:: DESCRIPTION OF THE TASK ::
Down to the last line, the material below should be reproduced exactly.

:: PROVIDED DATA ::
********************
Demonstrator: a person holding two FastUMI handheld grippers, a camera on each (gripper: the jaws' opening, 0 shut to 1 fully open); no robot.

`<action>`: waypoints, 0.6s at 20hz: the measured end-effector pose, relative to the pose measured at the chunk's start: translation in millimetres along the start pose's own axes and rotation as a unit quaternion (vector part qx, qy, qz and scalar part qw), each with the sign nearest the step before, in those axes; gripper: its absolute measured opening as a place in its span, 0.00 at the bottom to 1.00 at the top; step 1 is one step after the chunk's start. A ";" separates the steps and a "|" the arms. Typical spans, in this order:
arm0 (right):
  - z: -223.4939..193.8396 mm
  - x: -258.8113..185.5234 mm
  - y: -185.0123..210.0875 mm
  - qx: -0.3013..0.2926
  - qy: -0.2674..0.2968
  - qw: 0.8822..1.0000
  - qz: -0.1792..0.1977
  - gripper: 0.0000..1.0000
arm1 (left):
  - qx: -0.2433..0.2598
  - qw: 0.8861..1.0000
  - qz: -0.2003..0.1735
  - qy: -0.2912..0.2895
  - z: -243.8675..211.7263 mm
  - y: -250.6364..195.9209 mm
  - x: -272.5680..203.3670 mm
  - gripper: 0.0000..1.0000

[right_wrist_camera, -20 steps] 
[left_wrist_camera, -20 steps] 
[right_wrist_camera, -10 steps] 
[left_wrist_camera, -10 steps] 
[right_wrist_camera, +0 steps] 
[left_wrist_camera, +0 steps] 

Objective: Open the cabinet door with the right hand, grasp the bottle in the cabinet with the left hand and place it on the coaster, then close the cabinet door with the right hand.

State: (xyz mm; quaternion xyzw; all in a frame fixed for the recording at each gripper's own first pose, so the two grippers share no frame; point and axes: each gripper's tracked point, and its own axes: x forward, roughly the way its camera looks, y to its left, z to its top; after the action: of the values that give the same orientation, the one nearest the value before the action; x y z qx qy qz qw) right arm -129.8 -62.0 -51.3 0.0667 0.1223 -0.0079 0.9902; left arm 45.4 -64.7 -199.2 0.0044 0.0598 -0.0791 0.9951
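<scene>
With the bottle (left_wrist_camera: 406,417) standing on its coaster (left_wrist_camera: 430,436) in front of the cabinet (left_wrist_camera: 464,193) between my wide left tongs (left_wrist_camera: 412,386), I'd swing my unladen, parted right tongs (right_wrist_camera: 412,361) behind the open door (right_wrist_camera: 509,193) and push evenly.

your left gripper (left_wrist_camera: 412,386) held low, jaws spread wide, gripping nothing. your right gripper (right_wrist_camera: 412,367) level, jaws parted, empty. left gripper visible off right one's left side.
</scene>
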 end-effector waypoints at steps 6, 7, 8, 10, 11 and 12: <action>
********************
:: RESPONSE AREA ::
Demonstrator: a person holding two FastUMI handheld grippers, a camera on each (gripper: the jaws' opening, 0 shut to 1 fully open); no robot.

`<action>`: waypoints, 0.6s at 20hz: the measured end-effector pose, relative to the pose measured at the chunk's start: translation in millimetres along the start pose's own axes and rotation as a unit quaternion (vector part qx, qy, qz and scalar part qw), each with the sign nearest the step before, in those axes; gripper: its absolute measured opening as a place in its span, 0.00 at the bottom to 1.00 at the top; step 1 is one step after the chunk's start. A ";" separates the steps and a "|" the arms. Typical spans, in this order:
arm0 (right):
  - z: -223.4939..193.8396 mm
  - x: -258.8113..185.5234 mm
  - y: -185.0123..210.0875 mm
  - qx: -0.3013..0.2926
  - qy: -0.2674..0.2968
  - qw: 0.8822..1.0000
  - qz: -0.1792..0.1977
  - gripper: 0.0000..1.0000
arm1 (left):
  - qx: -0.2433..0.2598
  - qw: 0.8861..1.0000
  - qz: -0.2003..0.1735
  - qy: -0.2912..0.2895
  - z: -243.8675..211.7263 mm
  - y: -250.6364..195.9209 mm
  - x: -272.5680..203.3670 mm
  - gripper: 0.0000..1.0000

[right_wrist_camera, -20 steps] 
[left_wrist_camera, -20 steps] 
[right_wrist_camera, -10 steps] 
[left_wrist_camera, -10 steps] 
[right_wrist_camera, +0 steps] 
[left_wrist_camera, +0 steps] 

Objective: Open the cabinet door with the right hand, grasp the bottle in the cabinet with the left hand and place it on the coaster, then close the cabinet door with the right hand.

State: (xyz mm; quaternion xyzw; all in a frame fixed for the recording at each gripper's own first pose, so the two grippers share no frame; point and axes: each gripper's tracked point, and its own axes: x forward, roughly the way its camera looks, y to its left, z to its top; after the action: of the values that give the same orientation, the one nearest the value before the action; x y z qx qy qz qw) right arm -129.8 -62.0 -51.3 0.0667 0.1223 -0.0079 0.9902; left arm 45.4 -64.7 -199.2 0.0044 0.0598 -0.0791 0.9951
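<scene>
With the bottle (left_wrist_camera: 406,417) standing on its coaster (left_wrist_camera: 430,436) in front of the cabinet (left_wrist_camera: 464,193) between my wide left tongs (left_wrist_camera: 412,386), I'd swing my unladen, parted right tongs (right_wrist_camera: 412,361) behind the open door (right_wrist_camera: 509,193) and push evenly.

your left gripper (left_wrist_camera: 412,386) held low, jaws spread wide, gripping nothing. your right gripper (right_wrist_camera: 412,367) level, jaws parted, empty. left gripper visible off right one's left side.
</scene>
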 end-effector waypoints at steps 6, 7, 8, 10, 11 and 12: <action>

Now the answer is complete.